#### ABOUT THIS EXERCISE
Exactly as written, retype the listing below, omitting the pictures.

#### DATA EXCERPT

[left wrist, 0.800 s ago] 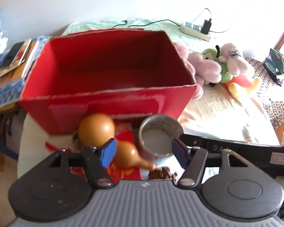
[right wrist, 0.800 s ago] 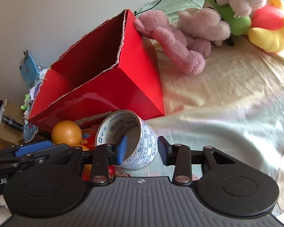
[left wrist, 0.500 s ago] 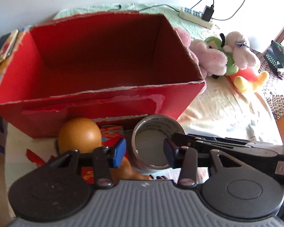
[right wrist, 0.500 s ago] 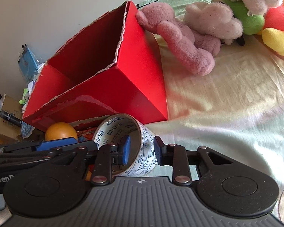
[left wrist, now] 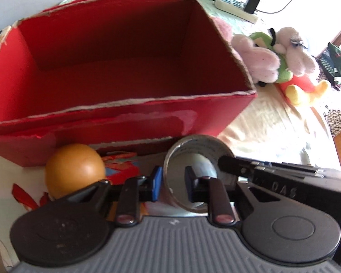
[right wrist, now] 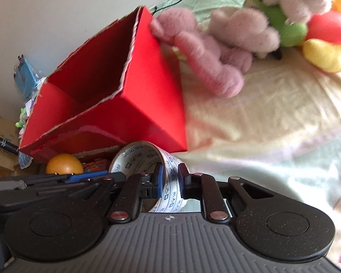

#### RESULT OF THIS TASK
[left wrist, 0.800 s ago] 
[right wrist, 0.800 s ago] 
[left wrist, 0.500 s ago] 
[right wrist, 0.500 s ago] 
[left wrist, now] 
[right wrist, now] 

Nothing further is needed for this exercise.